We caught a ride on the incoming tide and drifted along for a few hundred metres. There were reef sharks, bull rays, shovel nosed rays and turtles, as well as vast schools of mullet that took minutes to pass. But by far the most striking sight was the fluorescing, boulder-like coral outcrops, or bommies, that were so colourful they looked like giant hard-boiled sweets. Every shade imaginable was on display and it was clear that something extraordinary and frightening is unfolding. It was beautiful but also unnerving.

University of sydney phd student Bella Marrable surveys bleached reefs OTI. Great Barrier Reef
PhD student Bella Marrable surveys bleached reefs
James Woodford

Later that day we headed back to Heron Island with Figueira and his students, breaking the journey by diving at another five sites. Even in deeper water and at sites where the current was so strong we couldn’t swim against it, there was no respite from the bleaching and fluorescing. Figueira used an underwater scooter to cover greater distances, but couldn’t find any unscathed areas.
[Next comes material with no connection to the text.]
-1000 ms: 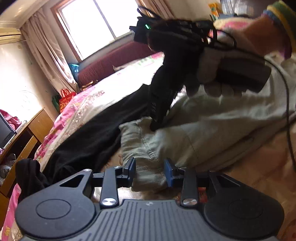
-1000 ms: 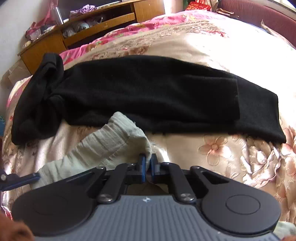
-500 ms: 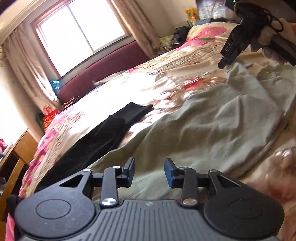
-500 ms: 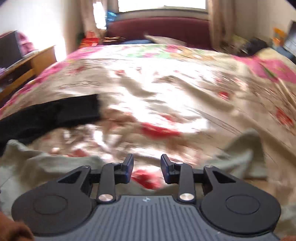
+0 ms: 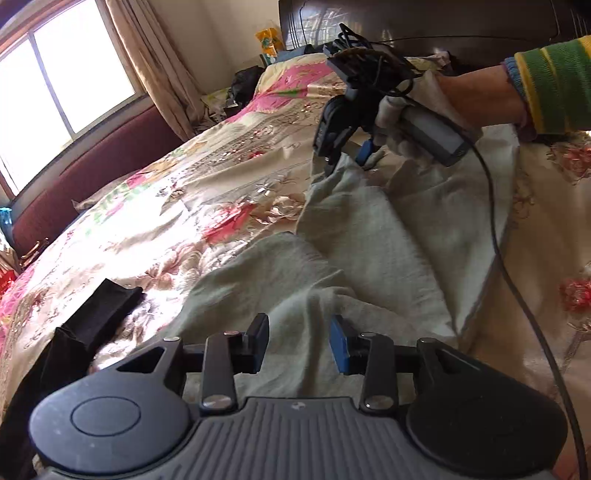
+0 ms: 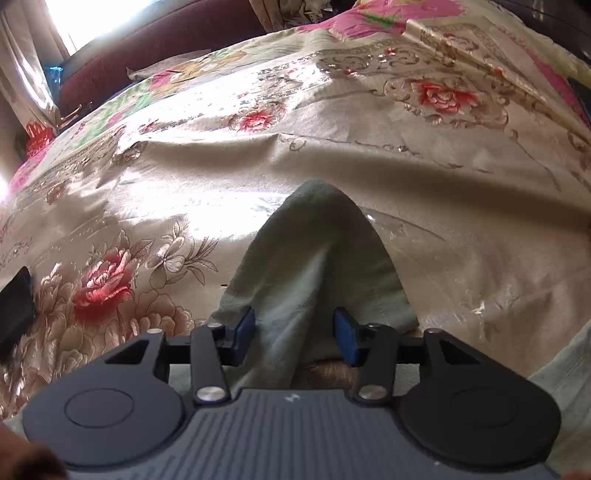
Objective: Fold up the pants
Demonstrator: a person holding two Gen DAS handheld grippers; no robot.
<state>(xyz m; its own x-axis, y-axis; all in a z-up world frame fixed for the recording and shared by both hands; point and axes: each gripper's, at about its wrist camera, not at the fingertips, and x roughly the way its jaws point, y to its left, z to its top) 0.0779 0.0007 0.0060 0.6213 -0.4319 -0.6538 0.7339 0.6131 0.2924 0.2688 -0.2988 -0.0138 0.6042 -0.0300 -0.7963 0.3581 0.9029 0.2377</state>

Emerging from one dive, he looked shocked at the scale of the bleaching in an environment that has the highest levels of marine park protection. Once the warming threat gets high enough, there are no management and conservation tools that can save the coral – global warming will just overwhelm it, he says.

Back on Heron Island, there was one more place that Kininmonth wanted me to see. Blue Pools is one of the island’s most famous dive sites and parts of it were 100 per cent bleached. “All colonies were bleached to some extent and some have died,” says Kininmonth.

“To see a whole reef going from being pretty healthy, robust, greens and browns, and then to see it go into this bright white and blue, fluorescent image is amazing,” he says. “A month and a half ago that was a comfortably healthy site.”

Kininmonth says the critical thing for the reef now is time. The corals need time to recover and recolonise the reefs. “Another hot summer would be a disaster,” he says.